> _Work order_:
Reproduce verbatim the lines of the material below, starting at the line with "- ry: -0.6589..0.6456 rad" and ending at the line with "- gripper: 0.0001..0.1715", both inclusive; skip the rest.

> _Supplied material_:
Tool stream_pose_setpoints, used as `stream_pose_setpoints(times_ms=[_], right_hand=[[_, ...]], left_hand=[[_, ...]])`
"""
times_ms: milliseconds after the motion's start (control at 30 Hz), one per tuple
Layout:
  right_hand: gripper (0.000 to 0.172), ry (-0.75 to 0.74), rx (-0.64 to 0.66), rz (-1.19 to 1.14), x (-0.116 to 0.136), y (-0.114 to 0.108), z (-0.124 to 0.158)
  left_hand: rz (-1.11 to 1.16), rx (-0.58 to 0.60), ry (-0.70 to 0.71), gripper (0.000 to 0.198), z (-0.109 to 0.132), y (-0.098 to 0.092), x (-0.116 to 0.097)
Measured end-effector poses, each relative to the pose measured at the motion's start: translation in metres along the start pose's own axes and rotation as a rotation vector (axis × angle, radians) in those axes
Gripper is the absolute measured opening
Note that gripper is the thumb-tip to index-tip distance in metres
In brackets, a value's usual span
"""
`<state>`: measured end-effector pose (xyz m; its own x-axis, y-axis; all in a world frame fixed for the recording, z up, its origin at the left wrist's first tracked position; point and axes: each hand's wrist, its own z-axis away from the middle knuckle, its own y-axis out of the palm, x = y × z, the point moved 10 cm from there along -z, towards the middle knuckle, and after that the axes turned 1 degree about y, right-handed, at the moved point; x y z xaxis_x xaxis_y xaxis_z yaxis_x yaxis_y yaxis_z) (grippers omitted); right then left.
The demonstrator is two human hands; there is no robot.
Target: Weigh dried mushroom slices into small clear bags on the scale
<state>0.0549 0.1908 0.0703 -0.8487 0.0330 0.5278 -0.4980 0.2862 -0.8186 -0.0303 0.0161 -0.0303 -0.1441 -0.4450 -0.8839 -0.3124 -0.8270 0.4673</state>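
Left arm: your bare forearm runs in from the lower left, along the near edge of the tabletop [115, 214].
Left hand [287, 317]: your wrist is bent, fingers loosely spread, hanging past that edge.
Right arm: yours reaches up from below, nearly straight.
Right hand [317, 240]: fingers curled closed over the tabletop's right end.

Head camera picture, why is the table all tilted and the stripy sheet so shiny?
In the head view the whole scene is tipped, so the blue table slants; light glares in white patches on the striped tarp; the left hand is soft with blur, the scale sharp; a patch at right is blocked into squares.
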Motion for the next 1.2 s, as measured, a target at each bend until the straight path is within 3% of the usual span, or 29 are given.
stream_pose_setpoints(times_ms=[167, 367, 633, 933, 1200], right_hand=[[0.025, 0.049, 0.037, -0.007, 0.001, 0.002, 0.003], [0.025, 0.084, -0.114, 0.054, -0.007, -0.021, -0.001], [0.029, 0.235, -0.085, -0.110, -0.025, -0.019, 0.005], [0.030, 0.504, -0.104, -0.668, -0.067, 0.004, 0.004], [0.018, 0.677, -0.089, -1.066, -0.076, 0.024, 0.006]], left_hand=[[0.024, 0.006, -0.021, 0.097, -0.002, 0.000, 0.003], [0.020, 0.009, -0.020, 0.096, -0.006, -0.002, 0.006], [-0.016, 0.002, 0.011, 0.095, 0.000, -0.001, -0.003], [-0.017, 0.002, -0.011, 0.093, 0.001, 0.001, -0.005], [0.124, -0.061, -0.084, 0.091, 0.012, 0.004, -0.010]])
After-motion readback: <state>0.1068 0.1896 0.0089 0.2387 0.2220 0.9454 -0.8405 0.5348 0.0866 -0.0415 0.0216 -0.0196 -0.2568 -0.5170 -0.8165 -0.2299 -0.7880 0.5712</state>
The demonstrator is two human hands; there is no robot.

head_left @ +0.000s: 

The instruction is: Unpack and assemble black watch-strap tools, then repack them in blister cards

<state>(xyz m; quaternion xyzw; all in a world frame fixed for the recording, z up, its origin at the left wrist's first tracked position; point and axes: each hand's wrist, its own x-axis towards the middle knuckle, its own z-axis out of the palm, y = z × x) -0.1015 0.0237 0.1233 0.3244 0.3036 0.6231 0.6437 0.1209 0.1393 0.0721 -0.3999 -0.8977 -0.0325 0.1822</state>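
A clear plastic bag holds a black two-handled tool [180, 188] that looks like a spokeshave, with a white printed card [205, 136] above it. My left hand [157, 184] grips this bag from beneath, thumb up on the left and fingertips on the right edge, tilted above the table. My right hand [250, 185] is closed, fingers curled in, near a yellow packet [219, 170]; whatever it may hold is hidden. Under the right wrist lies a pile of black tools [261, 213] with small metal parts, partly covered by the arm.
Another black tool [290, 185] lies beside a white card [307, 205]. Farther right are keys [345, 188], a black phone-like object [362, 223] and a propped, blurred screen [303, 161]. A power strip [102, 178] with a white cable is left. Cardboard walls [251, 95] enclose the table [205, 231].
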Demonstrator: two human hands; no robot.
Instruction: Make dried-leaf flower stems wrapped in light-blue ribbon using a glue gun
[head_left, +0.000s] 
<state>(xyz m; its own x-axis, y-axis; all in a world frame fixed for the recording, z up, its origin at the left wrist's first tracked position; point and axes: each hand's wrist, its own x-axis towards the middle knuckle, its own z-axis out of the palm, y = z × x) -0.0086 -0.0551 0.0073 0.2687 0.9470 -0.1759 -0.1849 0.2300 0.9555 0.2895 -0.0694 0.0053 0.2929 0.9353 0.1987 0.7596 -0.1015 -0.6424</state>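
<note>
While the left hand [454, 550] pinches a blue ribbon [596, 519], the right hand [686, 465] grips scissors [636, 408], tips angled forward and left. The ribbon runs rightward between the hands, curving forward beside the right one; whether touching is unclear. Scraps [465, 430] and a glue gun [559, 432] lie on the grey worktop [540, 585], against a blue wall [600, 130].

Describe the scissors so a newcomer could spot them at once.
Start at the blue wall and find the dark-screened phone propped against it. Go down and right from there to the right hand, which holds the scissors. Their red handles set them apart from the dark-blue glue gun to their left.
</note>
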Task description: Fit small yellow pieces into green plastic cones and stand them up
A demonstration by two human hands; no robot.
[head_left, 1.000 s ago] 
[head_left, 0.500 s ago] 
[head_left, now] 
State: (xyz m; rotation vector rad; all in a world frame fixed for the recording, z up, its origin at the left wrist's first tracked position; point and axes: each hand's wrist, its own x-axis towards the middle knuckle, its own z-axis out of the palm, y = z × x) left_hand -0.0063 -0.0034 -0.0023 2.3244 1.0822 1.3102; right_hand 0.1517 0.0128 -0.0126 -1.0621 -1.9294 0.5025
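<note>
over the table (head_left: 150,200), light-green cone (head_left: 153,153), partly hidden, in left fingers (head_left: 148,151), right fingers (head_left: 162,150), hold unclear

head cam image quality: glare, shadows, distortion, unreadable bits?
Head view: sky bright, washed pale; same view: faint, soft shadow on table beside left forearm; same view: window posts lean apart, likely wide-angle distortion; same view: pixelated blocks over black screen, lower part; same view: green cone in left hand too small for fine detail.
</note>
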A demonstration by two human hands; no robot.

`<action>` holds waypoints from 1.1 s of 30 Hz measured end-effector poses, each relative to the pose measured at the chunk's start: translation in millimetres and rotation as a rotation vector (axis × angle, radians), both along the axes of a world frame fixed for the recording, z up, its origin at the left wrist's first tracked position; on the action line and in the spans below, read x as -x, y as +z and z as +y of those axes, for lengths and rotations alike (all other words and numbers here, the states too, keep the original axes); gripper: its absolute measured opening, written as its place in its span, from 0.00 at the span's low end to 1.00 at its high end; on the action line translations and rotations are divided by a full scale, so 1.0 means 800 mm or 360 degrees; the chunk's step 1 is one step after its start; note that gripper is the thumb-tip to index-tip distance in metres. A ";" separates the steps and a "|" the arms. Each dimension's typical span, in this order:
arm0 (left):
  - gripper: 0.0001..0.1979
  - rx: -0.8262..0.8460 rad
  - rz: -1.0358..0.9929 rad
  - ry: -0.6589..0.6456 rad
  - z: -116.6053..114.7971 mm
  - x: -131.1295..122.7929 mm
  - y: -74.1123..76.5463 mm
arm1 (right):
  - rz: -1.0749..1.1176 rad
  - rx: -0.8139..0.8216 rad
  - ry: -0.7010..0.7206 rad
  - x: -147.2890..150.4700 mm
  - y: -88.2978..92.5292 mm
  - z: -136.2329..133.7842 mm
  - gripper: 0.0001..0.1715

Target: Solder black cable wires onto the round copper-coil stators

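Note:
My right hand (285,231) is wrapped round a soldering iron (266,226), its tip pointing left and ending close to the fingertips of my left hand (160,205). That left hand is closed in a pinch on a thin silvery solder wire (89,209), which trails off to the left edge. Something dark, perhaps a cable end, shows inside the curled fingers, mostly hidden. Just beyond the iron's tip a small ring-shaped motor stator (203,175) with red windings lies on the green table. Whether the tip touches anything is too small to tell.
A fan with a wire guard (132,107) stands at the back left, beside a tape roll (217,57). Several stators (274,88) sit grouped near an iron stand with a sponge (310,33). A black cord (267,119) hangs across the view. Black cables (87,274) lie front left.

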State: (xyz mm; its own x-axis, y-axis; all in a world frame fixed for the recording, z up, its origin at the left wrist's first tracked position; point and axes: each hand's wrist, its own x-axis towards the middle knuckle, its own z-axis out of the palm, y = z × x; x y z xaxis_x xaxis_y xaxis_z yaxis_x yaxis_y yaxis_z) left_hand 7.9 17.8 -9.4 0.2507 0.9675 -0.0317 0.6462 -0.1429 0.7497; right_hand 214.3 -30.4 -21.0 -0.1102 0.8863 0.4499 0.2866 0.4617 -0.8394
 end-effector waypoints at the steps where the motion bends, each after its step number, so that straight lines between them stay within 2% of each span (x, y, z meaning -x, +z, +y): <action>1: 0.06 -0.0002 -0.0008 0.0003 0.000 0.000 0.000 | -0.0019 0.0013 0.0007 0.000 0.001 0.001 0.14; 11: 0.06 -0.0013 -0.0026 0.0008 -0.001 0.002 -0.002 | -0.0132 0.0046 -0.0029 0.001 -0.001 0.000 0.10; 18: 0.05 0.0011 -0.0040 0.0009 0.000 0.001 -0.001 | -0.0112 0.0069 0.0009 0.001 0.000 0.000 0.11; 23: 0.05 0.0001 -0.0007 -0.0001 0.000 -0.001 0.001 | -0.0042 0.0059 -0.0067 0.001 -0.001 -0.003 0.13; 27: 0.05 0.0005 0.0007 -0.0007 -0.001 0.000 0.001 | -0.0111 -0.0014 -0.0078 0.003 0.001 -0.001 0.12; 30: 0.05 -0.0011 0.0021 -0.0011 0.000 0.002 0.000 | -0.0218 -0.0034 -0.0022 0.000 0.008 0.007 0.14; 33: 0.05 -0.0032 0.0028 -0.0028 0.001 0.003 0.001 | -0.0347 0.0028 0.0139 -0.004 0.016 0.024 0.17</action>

> _Output below_:
  - ry: -0.6589..0.6456 rad
  - z: -116.6053..114.7971 mm
  - x: -131.1295..122.7929 mm
  - y: -74.1123..76.5463 mm
arm1 (right):
  - rz: -1.0749..1.1176 rad
  - rx: -0.8139..0.8216 rad
  - ry: -0.7010..0.7206 rad
  - x: -147.2890..150.4700 mm
  - y: -88.2978..92.5292 mm
  - z: -136.2329..133.7842 mm
  - gripper: 0.0001..0.1715

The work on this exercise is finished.